**WHAT THIS TASK INVOLVES**: Reproduce the whole listing below without its pictures, exactly as written.

**DATA SECTION**:
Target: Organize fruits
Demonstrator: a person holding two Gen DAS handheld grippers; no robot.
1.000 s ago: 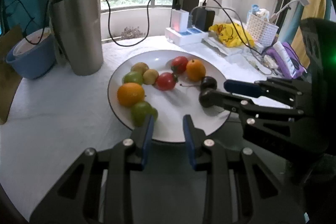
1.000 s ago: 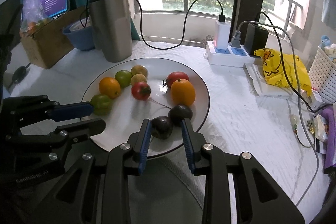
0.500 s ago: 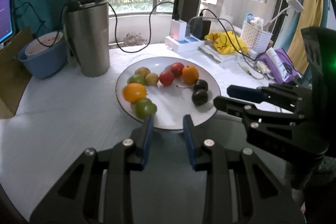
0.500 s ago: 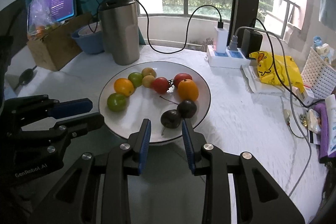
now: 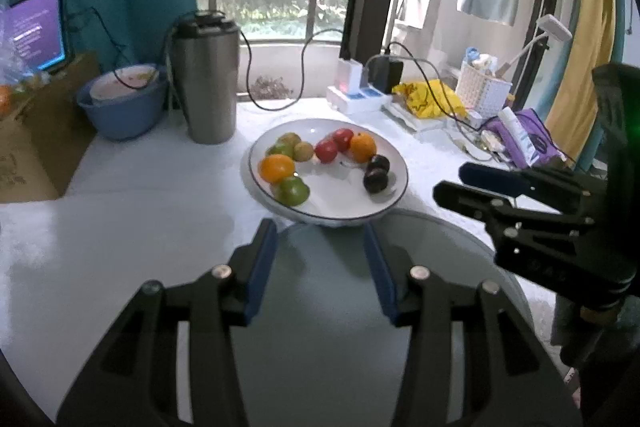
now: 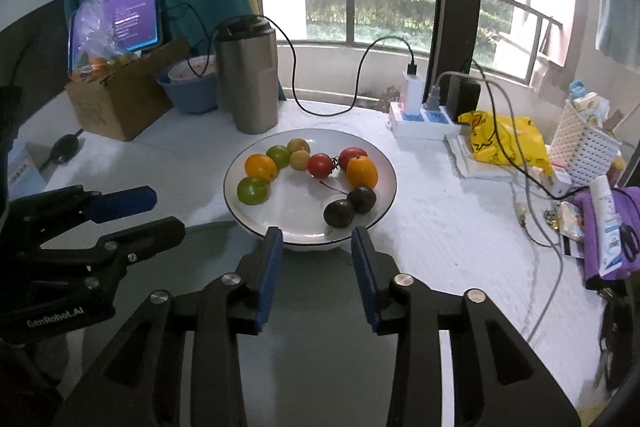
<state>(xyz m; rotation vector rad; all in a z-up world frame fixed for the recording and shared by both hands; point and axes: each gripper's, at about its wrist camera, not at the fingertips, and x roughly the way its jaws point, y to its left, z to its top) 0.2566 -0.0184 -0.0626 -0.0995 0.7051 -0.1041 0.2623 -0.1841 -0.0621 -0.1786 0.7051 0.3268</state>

**TASK RESPONSE**:
Target: Organize fruits
Demonstrator: a person holding two Gen DAS handheld grippers; no robot.
1.000 s ago: 
1.000 s ago: 
0.500 s ago: 
0.500 s ago: 
now: 
now: 
<state>(xyz m; rotation vector rad; all in a z-up world frame fixed for the recording and shared by both hands; point and axes: each gripper's, at about its wrist camera, not at the fingertips, and x roughly the way its jaws point, y to its left, z to its top) 0.2566 -0.0184 -0.0626 -0.0995 0.7051 -0.1041 0.2623 -0.1841 -0.0621 -0.1786 0.7051 0.3268</state>

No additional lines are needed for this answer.